1 mar. 2011

¿Ocio o negocio?

Tiene Villafranca de los Caballeros dos bonitas lagunas en el perímetro de La Mancha Húmeda. La primera, a 3 Km. del casco urbano, denominada Laguna Grande, está acondicionada para el ocio lo que permite el baño, deportes de remo, piragüismo, pesca, etc. Se le ha añadido arena, de tal manera que se ha creado una  playa artificial que casi cubre toda su extensión y se han construido duchas en sus alrededores.
Además proliferan los chalets, casillas de recreo y un buen número de bares y restaurantes, contando entre sus ofertas  de ocio y disfrute con un balneario. Los caminos que las bordean permiten el senderismo y paseos en bici en los que el contacto con la naturaleza termina siendo extasiante.

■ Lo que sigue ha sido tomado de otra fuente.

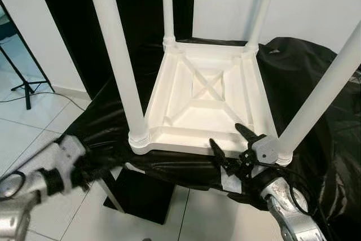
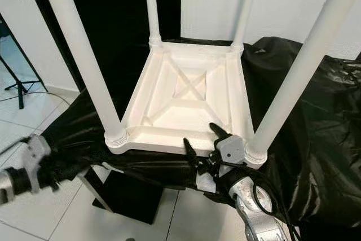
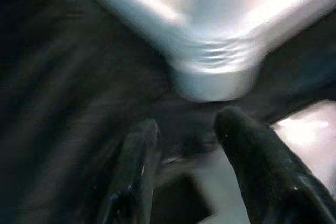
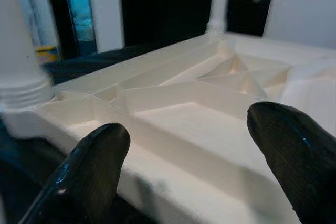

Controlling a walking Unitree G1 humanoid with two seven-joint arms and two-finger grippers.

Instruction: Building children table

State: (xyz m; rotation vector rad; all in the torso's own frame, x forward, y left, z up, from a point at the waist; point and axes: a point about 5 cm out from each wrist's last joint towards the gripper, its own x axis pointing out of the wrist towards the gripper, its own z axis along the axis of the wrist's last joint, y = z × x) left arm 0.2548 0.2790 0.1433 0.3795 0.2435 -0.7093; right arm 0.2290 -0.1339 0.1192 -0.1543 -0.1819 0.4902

Declaradas Reserva Natural se alimentan y mantienen con más o menos agua gracias a un canal artificial que deriva del río Gigüela.
Son lagunas producidas por hundimientos debido a la disolución de las calizas del subsuelo y algún plegamiento. Se llenaban con el agua de lluvia de las escorrentías de las lomas aledañas y debido al rebosamiento del acuífero 20. Pero esto hace tiempo que dejó de ocurrir y hoy si no fuese por el canal del Gigüela se secarían en verano. Recuérdese cómo en verano de 2009 se abrió la compuerta del canal para que el agua que viajaba hacia el PN. Las Tablas de Daimiel inundase estas lagunas y los vecinos y comerciantes del municipio toledano pudiesen pasar un verano más disfrutando de su playa.
Algunos tarayes y una buena cantidad de vegetación palustre en sus extremos propician la nidificación y el posterior desarrollo de las pocas especies de avifauna que he podido avistar.
La pureza de sus aguas, la escasa vegetación sumergida y el reducido número de especies piscícolas hacen de estas lagunas un lugar poco propicio para la observación de la diversidad de especies de aves acuáticas que sí se pueden encontrar en otras lagunas con ecosistemas más ricos y variados.
En la Laguna Chica, unos cientos de metros más al norte, enlazada con la anterior y alejada del trasiego del gentío que en cualquier época del año las visita se aprecia un mayor desarrollo de la vegetación típica de estos sistemas fluviales: carrizos, aneas, juncos, etc. que  permiten que las fochas, las gallinejas de agua y  somormujos y garzas, así como algunos limícolas las tengan como lugar de residencia constante.